## WHAT TO WORK ON
Keep only the lines that hold the string "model", filtering out the rest of the entries below.

Items listed in a dataset:
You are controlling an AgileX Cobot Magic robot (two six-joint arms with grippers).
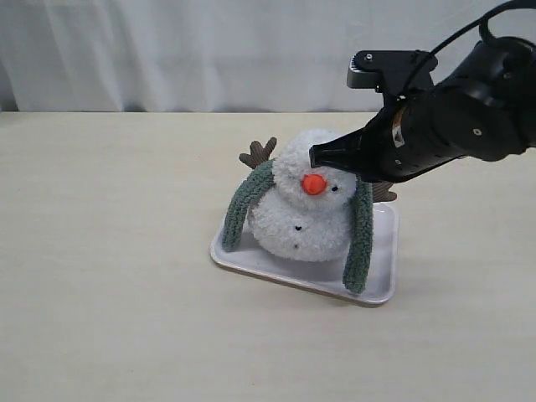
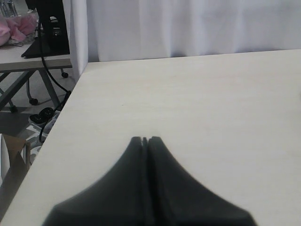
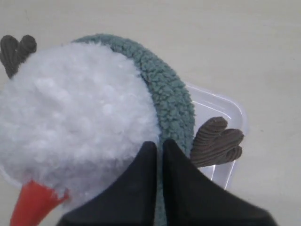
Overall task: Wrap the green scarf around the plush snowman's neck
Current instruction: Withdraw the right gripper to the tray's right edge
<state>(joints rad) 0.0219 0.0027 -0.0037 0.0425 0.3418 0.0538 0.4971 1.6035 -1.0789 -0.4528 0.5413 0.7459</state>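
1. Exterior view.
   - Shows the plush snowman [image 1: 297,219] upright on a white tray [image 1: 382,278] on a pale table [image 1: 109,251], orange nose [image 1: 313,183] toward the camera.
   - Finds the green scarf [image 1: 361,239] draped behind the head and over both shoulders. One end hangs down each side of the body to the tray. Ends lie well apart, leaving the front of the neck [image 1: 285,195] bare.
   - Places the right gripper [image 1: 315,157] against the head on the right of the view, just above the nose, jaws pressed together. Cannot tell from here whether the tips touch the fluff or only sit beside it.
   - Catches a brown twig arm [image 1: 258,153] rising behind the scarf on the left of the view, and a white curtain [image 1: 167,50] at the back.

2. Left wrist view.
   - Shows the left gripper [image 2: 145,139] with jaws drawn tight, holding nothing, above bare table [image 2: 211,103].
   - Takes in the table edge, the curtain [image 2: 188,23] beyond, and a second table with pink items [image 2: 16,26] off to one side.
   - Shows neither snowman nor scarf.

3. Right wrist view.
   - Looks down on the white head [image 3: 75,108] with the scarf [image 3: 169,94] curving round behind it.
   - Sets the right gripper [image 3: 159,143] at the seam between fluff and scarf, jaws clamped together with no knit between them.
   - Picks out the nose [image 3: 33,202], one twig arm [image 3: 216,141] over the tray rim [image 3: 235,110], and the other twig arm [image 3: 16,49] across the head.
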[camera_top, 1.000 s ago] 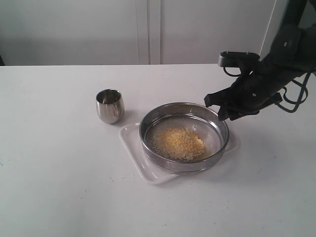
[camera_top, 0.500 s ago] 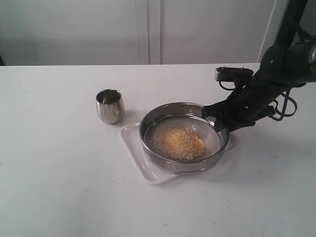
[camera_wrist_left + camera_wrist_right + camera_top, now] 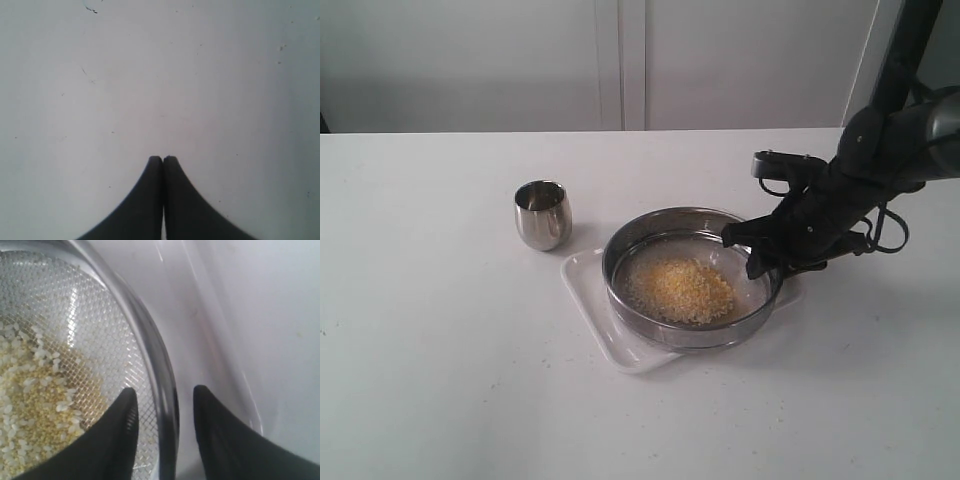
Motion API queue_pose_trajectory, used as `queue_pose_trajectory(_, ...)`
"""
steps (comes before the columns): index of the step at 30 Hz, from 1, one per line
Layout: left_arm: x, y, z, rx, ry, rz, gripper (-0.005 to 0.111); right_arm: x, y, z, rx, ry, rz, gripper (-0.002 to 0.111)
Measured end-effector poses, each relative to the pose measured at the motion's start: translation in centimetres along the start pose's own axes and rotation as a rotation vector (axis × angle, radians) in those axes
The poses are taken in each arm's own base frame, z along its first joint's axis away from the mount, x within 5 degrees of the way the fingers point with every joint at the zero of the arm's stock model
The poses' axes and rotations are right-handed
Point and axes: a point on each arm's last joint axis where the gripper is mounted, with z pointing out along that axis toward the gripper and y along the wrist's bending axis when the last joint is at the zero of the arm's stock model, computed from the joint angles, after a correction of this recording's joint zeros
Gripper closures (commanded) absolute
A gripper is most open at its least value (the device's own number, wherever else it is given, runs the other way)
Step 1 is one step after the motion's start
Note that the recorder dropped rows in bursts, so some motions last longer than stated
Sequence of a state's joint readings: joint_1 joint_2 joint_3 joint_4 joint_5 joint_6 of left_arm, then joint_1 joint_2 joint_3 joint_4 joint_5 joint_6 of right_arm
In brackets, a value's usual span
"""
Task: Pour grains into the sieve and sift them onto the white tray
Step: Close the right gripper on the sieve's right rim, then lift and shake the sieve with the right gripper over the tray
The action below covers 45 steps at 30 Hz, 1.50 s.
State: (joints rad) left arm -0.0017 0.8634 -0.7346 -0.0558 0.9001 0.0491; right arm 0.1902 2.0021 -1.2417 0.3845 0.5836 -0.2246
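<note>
The sieve (image 3: pixel 688 336) is a wide steel ring with a mesh bottom, and it rests on the white tray (image 3: pixel 590 296). Yellow grains (image 3: pixel 678 290) lie heaped on its mesh. My right gripper (image 3: pixel 761 256) is open at the sieve's right edge. In the right wrist view this gripper (image 3: pixel 165 389) straddles the sieve rim (image 3: pixel 149 345), with one finger over the mesh near the grains (image 3: pixel 35 385) and the other outside, over the tray (image 3: pixel 215 345). My left gripper (image 3: pixel 163 159) is shut on nothing above bare table and does not show in the exterior view.
A small shiny steel cup (image 3: pixel 542 214) stands upright on the white table (image 3: pixel 440 350), to the left of the tray and a little behind it. The right arm's cables hang to the right of the sieve.
My right gripper has come down and to the left, from above and beside the sieve to its right rim. The sieve, tray and cup have not moved.
</note>
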Motion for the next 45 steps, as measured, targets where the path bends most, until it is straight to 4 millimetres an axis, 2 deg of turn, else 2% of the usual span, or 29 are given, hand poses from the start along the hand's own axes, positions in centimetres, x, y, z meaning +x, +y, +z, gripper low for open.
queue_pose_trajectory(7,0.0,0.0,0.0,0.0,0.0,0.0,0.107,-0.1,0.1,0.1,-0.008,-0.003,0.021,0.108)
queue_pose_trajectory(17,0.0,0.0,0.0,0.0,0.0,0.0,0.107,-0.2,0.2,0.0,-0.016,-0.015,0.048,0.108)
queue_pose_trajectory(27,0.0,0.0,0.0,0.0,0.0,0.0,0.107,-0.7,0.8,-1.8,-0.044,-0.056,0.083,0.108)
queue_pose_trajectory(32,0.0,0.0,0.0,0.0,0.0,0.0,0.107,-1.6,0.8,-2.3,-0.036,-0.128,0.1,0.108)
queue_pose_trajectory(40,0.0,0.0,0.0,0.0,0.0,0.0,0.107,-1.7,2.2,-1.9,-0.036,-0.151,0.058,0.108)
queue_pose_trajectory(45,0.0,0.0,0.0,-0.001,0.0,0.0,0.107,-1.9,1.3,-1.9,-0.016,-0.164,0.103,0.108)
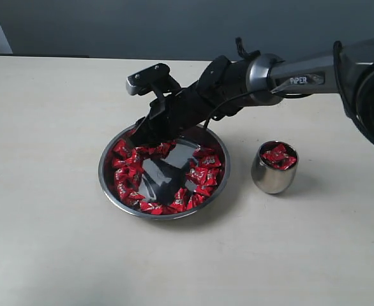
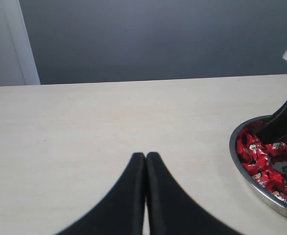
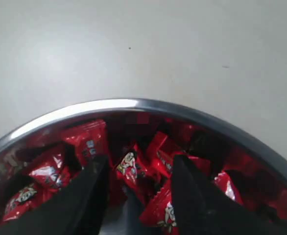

## WORKED SOLUTION
The poses are taken in each arm's own base frame, z along its first joint's axis away from the mount, x within 5 degrees of the way the fingers point with every joint at the zero of the arm's stock model
Point and axes: a point on each arm's last joint axis where the gripper is mounted, with z pointing out along that axis toward the gripper and y along the wrist's bending axis when the last joint is at the zero of the arm's stock model, computed from the joint angles, after a correction of this recording's joint zeros

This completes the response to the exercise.